The required output is the lines from the one with "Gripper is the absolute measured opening" through the end of the data, repeated verbatim, with no pictures included.

==== Data block ====

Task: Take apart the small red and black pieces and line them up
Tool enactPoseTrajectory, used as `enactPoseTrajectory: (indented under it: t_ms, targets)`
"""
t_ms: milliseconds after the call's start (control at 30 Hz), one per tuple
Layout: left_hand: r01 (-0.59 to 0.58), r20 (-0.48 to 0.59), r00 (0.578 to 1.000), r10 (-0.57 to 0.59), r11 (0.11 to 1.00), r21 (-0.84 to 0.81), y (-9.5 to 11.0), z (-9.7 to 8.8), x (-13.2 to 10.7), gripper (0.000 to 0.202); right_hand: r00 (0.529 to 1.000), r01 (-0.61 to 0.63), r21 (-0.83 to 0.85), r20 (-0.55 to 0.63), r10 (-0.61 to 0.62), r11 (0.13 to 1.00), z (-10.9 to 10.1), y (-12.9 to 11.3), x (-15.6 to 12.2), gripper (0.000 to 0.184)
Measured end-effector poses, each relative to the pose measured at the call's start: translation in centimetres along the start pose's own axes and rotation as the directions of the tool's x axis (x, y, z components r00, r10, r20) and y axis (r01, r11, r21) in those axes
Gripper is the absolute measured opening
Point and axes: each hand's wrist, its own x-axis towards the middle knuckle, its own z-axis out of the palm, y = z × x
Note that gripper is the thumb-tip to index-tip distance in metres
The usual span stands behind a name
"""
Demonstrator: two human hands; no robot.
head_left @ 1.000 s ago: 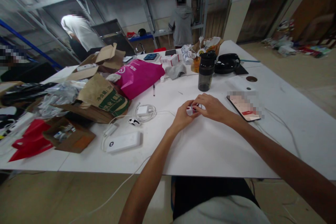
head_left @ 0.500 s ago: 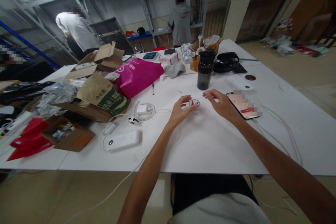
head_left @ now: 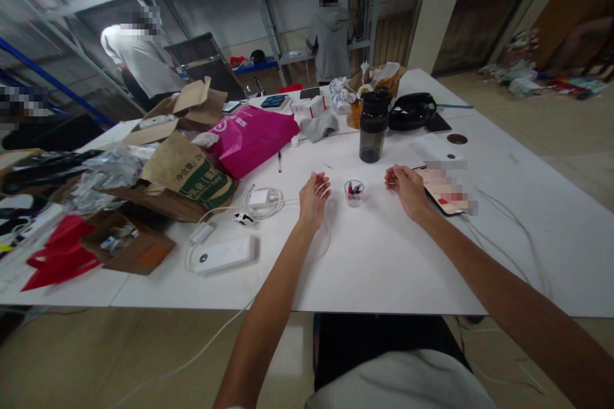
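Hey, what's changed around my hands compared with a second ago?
Your left hand and right hand have let go of the small clear cup, which now stands on the table between them. The left moved leftward, the right rightward. The dark bottle, phone and pink bag stayed where they were.

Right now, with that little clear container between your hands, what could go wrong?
The little clear container might tip if the left hand bumps it, perhaps spilling the small red and dark things inside. The right hand is beside the phone and could nudge it.
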Motion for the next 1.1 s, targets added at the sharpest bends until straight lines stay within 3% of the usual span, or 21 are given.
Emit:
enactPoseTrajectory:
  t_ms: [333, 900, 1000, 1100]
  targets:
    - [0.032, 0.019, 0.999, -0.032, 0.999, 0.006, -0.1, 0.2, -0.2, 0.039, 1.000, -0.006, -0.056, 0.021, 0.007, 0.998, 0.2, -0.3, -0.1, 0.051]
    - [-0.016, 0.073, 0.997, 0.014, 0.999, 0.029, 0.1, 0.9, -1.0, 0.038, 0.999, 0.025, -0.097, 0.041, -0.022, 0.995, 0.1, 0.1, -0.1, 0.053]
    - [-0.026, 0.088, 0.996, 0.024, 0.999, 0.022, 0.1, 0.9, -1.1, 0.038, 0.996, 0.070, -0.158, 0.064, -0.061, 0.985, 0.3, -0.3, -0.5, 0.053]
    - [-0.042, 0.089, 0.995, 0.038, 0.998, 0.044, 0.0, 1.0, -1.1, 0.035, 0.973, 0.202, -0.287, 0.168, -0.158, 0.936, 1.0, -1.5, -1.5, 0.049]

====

### Written solution
Gripper is the absolute measured opening
Point and axes: each hand's wrist, its own x-axis towards the middle knuckle, its own z-axis out of the palm, y = z × x
Note that gripper is the thumb-tip to index-tip distance in metres
The usual span stands behind a name
"""
Demonstrator: two human hands; no robot.
head_left @ 1.000 s ago: 
head_left @ 0.500 s ago: 
head_left @ now: 
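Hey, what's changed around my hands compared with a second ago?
Your left hand and right hand have let go of the small clear cup, which now stands on the table between them. The left moved leftward, the right rightward. The dark bottle, phone and pink bag stayed where they were.

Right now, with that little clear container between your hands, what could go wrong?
The little clear container might tip if the left hand bumps it, perhaps spilling the small red and dark things inside. The right hand is beside the phone and could nudge it.
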Motion for the next 1.1 s, targets added at the sharpest bends until straight lines stay within 3% of the usual span, or 21 are given.
Emit:
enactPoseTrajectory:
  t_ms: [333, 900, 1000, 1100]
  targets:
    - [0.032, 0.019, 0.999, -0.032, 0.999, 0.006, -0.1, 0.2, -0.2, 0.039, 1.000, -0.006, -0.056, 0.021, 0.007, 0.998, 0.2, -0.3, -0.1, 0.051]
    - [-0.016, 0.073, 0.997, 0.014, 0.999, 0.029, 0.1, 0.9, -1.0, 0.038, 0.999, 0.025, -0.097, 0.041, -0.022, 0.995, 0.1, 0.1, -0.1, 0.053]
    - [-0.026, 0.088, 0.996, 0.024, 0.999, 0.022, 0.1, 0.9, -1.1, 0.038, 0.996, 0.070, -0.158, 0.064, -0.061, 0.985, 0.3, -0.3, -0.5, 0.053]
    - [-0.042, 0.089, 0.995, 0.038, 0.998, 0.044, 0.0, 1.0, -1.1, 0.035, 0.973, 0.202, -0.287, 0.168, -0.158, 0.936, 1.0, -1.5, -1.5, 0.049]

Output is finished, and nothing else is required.